> Description of the task:
Copy each line below without leaving any out.
[Dataset content — start]
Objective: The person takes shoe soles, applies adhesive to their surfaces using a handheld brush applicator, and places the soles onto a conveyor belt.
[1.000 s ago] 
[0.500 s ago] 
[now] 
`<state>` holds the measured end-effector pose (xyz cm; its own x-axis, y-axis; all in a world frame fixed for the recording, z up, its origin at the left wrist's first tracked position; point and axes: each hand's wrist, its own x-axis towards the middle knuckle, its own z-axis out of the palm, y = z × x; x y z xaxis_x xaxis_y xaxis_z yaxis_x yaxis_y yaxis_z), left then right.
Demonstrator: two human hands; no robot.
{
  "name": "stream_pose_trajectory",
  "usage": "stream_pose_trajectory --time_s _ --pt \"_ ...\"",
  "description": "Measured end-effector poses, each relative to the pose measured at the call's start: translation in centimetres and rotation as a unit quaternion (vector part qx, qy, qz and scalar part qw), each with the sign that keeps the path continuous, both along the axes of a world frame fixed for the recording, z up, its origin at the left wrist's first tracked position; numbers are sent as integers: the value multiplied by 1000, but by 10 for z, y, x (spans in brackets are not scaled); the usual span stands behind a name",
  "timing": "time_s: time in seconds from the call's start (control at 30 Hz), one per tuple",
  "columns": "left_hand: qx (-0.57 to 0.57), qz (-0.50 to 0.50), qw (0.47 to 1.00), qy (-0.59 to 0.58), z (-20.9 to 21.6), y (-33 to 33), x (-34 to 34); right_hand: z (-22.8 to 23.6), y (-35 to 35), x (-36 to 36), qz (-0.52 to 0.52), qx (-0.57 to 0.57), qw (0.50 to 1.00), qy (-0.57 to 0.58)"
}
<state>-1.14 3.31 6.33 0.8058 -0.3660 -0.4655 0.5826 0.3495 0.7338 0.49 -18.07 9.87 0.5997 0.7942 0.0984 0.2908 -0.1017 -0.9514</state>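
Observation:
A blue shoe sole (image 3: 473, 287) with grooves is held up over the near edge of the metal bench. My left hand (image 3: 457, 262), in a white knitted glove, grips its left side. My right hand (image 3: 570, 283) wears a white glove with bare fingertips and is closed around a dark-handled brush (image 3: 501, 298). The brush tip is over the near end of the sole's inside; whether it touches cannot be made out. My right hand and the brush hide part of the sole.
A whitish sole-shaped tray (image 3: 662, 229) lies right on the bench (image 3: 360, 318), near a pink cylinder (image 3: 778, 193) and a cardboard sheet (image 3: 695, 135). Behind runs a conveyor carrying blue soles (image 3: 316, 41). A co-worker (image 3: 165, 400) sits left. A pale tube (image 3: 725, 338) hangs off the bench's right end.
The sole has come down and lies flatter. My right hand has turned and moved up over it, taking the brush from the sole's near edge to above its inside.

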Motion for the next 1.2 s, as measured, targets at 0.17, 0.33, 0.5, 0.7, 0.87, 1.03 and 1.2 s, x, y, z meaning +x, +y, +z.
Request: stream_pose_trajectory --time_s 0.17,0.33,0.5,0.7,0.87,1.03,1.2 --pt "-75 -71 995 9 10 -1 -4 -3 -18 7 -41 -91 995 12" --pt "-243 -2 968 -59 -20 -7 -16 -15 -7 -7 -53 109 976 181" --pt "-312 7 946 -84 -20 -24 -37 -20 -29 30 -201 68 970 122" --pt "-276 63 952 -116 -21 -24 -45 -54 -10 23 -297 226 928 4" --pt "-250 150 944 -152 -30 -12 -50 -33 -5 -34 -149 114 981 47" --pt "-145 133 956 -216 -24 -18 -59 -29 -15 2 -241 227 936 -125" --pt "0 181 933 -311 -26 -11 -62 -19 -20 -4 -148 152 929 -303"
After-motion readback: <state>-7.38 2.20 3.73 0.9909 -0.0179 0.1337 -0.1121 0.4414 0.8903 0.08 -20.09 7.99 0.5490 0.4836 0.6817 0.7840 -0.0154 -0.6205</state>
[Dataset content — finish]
> Solution to this task:
Objective: The person takes shoe soles, applies adhesive to their surfaces using a handheld brush applicator, and places the soles onto a conveyor belt.
[1.000 s ago] 
[0.500 s ago] 
[now] 
`<state>` holds the measured end-effector pose (xyz cm; its own x-axis, y-axis; all in a world frame fixed for the recording, z up, its origin at the left wrist's first tracked position; point and axes: each hand's wrist, its own x-axis towards the middle knuckle, its own z-axis out of the palm, y = z × x; x y z xaxis_x xaxis_y xaxis_z yaxis_x yaxis_y yaxis_z), left then right.
Demonstrator: two human hands; no robot.
{
  "name": "stream_pose_trajectory",
  "usage": "stream_pose_trajectory --time_s _ --pt \"_ ...\"",
  "description": "Measured end-effector poses, each relative to the pose measured at the call's start: translation in centimetres and rotation as a unit quaternion (vector part qx, qy, qz and scalar part qw), each with the sign that keeps the path continuous, both along the axes of a world frame fixed for the recording, z up, its origin at the left wrist's first tracked position; numbers are sent as integers: the value multiplied by 1000, but by 10 for z, y, x (spans in brackets are not scaled); the usual span stands behind a name",
  "timing": "time_s: time in seconds from the call's start (control at 30 Hz), one per tuple",
  "columns": "left_hand: qx (-0.57 to 0.57), qz (-0.50 to 0.50), qw (0.47 to 1.00), qy (-0.59 to 0.58), z (-20.9 to 21.6), y (-33 to 33), x (-34 to 34); right_hand: z (-22.8 to 23.6), y (-35 to 35), x (-36 to 36), qz (-0.52 to 0.52), qx (-0.57 to 0.57), qw (0.50 to 1.00), qy (-0.57 to 0.58)"
}
<state>-1.14 3.31 6.33 0.8058 -0.3660 -0.4655 0.5826 0.3495 0.7338 0.49 -18.07 9.87 0.5997 0.7942 0.0984 0.2908 -0.1017 -0.9514</state>
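Observation:
A blue shoe sole (image 3: 473, 287) with grooves is held up over the near edge of the metal bench. My left hand (image 3: 457, 262), in a white knitted glove, grips its left side. My right hand (image 3: 570, 283) wears a white glove with bare fingertips and is closed around a dark-handled brush (image 3: 501, 298). The brush tip is over the near end of the sole's inside; whether it touches cannot be made out. My right hand and the brush hide part of the sole.
A whitish sole-shaped tray (image 3: 662, 229) lies right on the bench (image 3: 360, 318), near a pink cylinder (image 3: 778, 193) and a cardboard sheet (image 3: 695, 135). Behind runs a conveyor carrying blue soles (image 3: 316, 41). A co-worker (image 3: 165, 400) sits left. A pale tube (image 3: 725, 338) hangs off the bench's right end.
The sole has come down and lies flatter. My right hand has turned and moved up over it, taking the brush from the sole's near edge to above its inside.
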
Motion for the next 1.2 s, as measured, targets at 0.17, 0.33, 0.5, 0.7, 0.87, 1.03 and 1.2 s, x, y, z meaning +x, +y, +z.
Request: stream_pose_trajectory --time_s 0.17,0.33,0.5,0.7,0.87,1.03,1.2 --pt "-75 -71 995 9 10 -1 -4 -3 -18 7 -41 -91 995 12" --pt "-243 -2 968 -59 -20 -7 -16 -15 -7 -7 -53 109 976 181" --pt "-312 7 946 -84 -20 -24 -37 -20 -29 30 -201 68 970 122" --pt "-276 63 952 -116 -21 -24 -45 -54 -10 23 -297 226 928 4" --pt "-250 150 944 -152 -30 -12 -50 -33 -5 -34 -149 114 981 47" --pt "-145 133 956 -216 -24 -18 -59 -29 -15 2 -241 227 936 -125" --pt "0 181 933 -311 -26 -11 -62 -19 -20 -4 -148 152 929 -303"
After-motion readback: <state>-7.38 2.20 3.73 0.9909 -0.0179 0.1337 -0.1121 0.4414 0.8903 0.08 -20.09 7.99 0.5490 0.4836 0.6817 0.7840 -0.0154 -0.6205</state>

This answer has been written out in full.